▶ _INSTRUCTIONS TO FOLLOW_
Read through the data, and wherever a line holds the word "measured", write that line out.

::: STORED DATA :::

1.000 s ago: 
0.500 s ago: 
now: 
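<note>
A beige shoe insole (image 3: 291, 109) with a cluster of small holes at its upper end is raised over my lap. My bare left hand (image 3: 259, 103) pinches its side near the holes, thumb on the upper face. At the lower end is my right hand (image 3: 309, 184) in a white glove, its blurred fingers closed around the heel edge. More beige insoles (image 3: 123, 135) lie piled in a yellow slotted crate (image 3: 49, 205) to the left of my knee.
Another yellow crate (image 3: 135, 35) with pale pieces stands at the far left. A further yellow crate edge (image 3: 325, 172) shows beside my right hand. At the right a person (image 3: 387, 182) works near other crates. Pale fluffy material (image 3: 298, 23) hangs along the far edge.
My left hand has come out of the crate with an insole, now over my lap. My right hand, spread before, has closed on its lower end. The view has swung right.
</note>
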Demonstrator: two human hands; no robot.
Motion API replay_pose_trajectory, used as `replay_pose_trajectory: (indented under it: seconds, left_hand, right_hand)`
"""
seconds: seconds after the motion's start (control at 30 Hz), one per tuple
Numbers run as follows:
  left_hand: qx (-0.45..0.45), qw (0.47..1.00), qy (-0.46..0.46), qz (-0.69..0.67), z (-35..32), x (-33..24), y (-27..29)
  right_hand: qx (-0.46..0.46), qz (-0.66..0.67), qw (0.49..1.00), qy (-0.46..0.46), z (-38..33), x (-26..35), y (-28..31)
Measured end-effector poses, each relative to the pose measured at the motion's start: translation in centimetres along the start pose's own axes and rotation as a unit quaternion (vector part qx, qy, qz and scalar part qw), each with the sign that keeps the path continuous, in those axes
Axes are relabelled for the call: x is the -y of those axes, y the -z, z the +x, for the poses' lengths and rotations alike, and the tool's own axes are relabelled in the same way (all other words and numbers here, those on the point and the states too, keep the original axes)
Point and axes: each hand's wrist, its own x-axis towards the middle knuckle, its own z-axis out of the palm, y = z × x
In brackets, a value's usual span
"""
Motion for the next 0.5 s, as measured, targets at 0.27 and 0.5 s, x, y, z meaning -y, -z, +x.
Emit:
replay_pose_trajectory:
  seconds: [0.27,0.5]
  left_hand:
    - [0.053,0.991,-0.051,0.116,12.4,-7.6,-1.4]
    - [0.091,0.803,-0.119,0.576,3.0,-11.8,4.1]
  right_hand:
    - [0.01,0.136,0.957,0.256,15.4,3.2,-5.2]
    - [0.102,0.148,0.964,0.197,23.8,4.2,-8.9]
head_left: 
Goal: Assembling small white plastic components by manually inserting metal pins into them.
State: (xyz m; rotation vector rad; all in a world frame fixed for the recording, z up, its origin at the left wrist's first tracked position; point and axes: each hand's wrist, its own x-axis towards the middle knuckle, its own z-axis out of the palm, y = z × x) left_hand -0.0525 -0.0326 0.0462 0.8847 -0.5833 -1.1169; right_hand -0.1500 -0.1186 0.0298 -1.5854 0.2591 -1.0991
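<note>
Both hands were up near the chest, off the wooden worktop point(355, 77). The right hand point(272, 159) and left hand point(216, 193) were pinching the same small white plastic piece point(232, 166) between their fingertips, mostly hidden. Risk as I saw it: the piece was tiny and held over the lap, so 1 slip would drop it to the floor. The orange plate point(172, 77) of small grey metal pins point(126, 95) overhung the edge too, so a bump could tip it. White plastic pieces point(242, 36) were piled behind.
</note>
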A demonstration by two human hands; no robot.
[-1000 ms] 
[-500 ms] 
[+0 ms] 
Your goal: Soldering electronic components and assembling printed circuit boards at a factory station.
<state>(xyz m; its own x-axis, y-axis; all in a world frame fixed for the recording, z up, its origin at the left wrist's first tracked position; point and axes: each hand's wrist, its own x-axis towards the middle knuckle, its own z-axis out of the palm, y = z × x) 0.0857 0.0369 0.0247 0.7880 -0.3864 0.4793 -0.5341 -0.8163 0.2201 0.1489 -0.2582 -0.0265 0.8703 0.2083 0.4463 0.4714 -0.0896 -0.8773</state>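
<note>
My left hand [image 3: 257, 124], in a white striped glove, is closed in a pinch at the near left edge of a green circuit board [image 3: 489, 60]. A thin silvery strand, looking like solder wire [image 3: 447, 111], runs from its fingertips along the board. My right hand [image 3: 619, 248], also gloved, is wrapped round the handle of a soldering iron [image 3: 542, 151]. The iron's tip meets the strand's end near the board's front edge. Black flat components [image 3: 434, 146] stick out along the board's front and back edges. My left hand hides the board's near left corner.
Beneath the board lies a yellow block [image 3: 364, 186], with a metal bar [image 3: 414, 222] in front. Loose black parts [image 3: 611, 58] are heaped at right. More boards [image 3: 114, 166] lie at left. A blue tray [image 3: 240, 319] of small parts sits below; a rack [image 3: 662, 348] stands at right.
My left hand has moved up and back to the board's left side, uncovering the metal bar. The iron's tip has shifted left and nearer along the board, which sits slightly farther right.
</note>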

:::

▶ _SOLUTION FOR THIS PROBLEM_
Measured end-effector poses, each relative to the pose measured at the motion's start: translation in centimetres along the start pose's own axes and rotation as a unit quaternion (vector part qx, qy, qz and scalar part qw), each with the sign that keeps the path continuous, in those axes
Motion for the next 0.5 s, as measured, targets at 0.27 and 0.5 s, x, y, z meaning -y, -z, +x.

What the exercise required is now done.